Cartas Apócrifas I.


"Buenos días, 4 de octubre. Anoche, mientras vagaba entre sueños oscuros y silencios asfixiantes, percibí una lejana luz como si de un faro se trataba. Atravesaba un mar calmo que Morfeo había preparado para mí.
Navegué en una barcaza pequeña, con un sólo tripulante, quien habiendo llegado al lugar de donde esa luz provenía, se aprestó a exigirme el óbolo por esa funesta tarea. Sin saberlo, escupí una moneda que mascaba desde vaya a saber cuando. El extraño me reverenció a la vez que yo descendía ante el temor de lo desconocido.
Me repetí una y mil veces, ¿Por qué habrá que estar separados, cuando se ama así? Recordándote. Sabiéndote lejana, aunque también sintiendo tu presencia allí mismo, lejos de todo, cerca de nadie. Tu amor me ha hecho al mismo tiempo el ser más feliz y el más desgraciado. Ya te lo he dicho en aquella carta del 15 de septiembre.
Ángel, volviendo a mi onírica, es allí cuando veo y escucho tu llamado, tu voz, tu figura, llamándome, rogándome que corriera a tus brazos para cobijarte en aquello que parecía la eternidad de los tiempos.
El más bello de los valses sonaba desde los cielos, casi como si pudiera ver a un ejército de ángeles ejecutando sus compases con una precisión divina y una majestuosidad que no puede encontrarse jamás en la imperfección de nuestra limitación humana.

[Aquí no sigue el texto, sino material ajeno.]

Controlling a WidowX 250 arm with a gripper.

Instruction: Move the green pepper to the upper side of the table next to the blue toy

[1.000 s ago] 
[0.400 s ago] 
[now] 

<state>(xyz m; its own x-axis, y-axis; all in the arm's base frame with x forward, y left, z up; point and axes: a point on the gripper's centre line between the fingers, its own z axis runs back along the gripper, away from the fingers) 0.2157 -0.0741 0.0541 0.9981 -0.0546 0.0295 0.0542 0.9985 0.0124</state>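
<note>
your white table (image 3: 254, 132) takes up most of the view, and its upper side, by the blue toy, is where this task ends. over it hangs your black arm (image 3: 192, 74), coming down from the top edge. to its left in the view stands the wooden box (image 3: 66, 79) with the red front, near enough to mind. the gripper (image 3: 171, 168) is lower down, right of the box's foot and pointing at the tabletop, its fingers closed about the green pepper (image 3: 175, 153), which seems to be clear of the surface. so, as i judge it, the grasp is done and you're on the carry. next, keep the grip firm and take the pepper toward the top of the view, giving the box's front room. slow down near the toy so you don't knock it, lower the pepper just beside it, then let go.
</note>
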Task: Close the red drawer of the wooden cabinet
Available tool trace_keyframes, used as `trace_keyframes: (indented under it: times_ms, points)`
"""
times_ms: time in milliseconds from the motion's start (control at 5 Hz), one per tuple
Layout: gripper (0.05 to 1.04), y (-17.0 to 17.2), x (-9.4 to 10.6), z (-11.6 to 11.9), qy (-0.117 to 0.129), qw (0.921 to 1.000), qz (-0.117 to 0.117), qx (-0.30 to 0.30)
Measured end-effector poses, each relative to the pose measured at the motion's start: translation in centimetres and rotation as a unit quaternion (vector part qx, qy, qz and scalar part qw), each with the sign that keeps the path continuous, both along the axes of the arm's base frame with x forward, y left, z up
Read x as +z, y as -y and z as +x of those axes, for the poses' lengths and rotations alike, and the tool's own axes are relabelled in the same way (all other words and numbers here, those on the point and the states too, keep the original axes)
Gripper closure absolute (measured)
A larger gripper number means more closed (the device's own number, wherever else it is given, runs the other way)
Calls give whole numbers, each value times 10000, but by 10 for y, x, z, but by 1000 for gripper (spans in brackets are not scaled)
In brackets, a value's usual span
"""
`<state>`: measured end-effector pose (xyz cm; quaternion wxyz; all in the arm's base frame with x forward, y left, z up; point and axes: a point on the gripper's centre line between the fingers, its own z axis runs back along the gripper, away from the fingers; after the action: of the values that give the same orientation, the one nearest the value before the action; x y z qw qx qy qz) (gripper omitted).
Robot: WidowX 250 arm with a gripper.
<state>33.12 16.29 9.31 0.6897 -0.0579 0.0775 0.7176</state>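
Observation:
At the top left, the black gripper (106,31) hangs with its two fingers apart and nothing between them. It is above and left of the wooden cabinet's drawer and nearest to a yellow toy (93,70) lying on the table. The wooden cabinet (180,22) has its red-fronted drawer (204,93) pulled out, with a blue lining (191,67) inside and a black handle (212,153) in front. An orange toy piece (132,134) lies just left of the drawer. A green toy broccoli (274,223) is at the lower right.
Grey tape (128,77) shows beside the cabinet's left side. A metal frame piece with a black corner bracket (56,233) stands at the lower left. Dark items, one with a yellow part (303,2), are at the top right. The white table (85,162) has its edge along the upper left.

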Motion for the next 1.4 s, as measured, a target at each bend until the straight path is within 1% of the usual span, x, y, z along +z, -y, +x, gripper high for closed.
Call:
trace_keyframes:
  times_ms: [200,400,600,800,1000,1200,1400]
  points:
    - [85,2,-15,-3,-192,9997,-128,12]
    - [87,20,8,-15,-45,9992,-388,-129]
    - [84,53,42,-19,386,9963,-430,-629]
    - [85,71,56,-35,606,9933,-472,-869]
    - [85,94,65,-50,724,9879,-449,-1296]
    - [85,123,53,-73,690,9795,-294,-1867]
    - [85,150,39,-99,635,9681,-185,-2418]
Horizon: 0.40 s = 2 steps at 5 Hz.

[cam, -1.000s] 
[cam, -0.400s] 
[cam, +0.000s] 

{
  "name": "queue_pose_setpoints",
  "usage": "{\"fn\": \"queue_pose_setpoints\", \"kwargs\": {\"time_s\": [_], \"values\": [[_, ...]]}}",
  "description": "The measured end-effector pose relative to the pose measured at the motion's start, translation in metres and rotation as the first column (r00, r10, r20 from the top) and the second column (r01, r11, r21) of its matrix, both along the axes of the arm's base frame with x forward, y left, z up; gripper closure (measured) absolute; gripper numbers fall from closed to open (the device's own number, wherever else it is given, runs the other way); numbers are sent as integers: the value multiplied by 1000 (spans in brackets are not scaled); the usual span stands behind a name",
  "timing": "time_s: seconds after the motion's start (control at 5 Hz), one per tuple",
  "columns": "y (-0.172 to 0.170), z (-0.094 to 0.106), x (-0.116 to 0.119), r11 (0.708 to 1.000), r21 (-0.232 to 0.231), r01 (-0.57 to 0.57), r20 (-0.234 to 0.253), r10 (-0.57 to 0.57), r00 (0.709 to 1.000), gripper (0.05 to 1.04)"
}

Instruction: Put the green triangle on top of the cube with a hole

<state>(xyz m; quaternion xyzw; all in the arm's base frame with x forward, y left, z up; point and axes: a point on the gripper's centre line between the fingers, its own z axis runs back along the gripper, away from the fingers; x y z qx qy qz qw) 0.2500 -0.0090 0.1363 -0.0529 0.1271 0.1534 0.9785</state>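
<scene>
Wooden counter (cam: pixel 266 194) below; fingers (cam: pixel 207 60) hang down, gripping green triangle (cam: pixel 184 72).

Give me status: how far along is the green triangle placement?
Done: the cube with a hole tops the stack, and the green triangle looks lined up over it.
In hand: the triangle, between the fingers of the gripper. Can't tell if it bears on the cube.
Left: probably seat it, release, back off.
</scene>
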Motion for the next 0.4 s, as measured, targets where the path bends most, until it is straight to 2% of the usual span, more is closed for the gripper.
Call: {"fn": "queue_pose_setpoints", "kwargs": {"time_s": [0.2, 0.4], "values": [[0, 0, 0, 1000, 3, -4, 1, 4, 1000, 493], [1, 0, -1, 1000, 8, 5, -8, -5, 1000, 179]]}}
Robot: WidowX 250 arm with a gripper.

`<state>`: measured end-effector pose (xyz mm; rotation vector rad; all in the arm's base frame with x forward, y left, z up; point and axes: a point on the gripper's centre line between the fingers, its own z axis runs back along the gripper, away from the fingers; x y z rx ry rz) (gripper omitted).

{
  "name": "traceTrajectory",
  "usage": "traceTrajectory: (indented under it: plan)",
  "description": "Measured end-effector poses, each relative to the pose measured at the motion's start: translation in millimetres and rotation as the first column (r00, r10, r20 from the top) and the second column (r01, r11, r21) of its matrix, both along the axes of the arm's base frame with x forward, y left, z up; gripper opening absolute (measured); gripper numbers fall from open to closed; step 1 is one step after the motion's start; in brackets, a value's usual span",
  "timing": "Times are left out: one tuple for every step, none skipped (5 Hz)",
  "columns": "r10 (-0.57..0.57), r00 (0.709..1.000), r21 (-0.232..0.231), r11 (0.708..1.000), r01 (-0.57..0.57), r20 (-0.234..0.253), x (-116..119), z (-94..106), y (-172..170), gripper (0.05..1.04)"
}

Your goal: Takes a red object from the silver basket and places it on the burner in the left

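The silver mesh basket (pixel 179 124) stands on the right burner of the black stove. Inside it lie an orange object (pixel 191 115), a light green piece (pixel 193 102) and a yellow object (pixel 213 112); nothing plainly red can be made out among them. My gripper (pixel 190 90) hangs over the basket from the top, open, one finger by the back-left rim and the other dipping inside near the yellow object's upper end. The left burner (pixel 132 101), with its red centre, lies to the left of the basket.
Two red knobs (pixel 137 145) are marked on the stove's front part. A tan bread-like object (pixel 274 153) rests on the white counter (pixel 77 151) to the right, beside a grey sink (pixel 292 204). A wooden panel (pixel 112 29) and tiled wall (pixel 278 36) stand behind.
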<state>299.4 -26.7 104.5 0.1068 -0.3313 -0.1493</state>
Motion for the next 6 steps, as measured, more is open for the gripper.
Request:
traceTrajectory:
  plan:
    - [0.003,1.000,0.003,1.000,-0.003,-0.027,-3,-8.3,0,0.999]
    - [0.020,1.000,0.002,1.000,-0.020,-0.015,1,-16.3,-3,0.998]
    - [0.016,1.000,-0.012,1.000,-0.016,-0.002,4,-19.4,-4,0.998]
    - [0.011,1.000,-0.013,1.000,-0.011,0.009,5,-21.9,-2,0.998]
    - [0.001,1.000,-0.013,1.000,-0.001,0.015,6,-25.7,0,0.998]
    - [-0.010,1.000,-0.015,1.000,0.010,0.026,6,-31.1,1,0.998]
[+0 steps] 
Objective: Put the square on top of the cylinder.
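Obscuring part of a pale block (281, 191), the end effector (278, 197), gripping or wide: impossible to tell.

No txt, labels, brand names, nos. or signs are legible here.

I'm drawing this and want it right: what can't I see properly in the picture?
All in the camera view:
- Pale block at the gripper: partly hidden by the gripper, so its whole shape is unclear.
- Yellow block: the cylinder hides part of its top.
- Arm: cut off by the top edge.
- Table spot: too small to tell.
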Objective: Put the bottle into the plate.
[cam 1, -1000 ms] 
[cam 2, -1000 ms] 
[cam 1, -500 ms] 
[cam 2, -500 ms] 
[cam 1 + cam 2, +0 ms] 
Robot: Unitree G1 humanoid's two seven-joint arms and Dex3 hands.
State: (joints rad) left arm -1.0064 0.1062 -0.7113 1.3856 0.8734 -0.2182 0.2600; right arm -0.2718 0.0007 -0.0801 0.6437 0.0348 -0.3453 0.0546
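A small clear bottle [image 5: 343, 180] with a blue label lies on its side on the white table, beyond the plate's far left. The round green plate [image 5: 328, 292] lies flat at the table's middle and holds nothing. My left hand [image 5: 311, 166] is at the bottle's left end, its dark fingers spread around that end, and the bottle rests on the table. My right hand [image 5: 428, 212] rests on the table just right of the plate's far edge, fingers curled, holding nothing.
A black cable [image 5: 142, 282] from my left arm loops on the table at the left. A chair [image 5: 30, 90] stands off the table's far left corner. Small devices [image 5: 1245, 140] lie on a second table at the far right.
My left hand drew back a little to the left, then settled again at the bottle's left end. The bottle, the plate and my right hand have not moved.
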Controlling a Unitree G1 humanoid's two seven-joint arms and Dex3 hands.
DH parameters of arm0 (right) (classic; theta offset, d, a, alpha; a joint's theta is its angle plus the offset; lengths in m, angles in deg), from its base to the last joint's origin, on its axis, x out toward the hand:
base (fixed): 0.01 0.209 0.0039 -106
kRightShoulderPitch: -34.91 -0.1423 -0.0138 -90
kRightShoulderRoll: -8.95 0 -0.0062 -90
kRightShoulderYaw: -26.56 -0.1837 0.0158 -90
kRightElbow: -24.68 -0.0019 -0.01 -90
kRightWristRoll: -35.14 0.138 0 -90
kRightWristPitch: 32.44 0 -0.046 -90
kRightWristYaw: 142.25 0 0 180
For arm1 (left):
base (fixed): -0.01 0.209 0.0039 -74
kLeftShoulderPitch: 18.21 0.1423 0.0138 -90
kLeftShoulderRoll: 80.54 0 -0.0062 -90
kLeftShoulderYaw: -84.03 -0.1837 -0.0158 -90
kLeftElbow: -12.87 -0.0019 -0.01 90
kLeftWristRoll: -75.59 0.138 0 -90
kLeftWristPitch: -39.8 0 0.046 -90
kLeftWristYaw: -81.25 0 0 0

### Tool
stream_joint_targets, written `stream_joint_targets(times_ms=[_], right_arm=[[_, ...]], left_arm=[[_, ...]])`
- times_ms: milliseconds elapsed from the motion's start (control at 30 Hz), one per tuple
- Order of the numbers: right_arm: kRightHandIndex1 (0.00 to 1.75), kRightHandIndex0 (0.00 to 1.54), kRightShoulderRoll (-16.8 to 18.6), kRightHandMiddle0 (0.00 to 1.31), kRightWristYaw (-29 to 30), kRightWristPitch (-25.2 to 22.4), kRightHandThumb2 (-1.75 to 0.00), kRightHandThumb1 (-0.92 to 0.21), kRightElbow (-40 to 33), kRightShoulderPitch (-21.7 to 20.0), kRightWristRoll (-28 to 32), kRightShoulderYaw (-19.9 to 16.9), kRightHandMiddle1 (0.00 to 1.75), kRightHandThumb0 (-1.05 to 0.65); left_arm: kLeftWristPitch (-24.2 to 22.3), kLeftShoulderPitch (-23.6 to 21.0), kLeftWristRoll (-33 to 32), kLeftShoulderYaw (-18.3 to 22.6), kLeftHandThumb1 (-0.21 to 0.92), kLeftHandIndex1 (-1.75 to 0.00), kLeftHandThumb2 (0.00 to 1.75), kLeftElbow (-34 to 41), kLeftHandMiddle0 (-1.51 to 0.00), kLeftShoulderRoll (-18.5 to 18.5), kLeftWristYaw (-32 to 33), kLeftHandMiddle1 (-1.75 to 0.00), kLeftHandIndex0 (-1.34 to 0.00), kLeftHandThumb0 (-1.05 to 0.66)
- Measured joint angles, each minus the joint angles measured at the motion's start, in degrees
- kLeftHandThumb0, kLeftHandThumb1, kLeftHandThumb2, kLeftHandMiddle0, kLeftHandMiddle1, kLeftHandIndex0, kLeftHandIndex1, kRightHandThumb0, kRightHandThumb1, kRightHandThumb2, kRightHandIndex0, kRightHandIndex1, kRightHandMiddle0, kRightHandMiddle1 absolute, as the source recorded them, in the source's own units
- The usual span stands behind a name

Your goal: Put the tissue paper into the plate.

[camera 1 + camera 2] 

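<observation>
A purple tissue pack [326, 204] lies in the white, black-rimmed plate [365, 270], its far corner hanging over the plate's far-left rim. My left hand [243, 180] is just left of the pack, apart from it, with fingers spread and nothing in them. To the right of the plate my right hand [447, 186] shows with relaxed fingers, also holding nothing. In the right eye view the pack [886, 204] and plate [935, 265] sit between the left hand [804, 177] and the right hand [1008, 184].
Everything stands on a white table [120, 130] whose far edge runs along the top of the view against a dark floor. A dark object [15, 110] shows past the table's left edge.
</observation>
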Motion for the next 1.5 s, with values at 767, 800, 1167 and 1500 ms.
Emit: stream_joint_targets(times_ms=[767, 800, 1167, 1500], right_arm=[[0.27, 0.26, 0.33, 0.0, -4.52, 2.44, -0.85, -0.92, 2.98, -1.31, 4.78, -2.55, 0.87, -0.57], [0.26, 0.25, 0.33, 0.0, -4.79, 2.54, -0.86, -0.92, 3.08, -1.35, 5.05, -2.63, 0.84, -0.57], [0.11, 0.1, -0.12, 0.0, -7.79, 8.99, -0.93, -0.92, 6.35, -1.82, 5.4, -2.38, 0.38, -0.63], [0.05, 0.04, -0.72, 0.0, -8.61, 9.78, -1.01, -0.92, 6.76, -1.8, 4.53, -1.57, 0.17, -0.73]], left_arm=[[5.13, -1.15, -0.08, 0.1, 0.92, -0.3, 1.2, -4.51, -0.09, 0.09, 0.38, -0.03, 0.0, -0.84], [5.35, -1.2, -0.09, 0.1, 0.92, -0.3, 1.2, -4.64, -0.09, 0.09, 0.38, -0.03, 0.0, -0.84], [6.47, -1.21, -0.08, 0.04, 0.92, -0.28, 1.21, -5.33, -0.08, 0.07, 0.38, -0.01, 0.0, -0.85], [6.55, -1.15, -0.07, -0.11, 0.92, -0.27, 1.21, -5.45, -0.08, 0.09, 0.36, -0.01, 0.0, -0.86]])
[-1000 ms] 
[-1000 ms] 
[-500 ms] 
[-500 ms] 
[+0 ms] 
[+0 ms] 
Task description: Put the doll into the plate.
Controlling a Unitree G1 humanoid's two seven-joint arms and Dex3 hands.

Y no dudé en abrazarte, no tardé ni un segundo en asirte y danzar contigo en esa penumbra que era atravesada por ese mágico haz de luz que irradiaban tus ojos color del cielo. Una maravillosa canción que ni el grandioso Amadeus, el austríaco, hubiese compuesto jamás.
Estate tranquila. Tan sólo contemplando con tranquilidad nuestra vida, alcanzaremos nuestra meta de vivir juntos. ¡Cuánto anhelo de ti... en ti..., mi vida... mi todo! 
Adiós... ¡Te espero la eternidad y más! No desconfíes jamás del fiel corazón de tu enamorado Ludwig. Eternamente tuyo, enternamente mía, eternamente nuestros."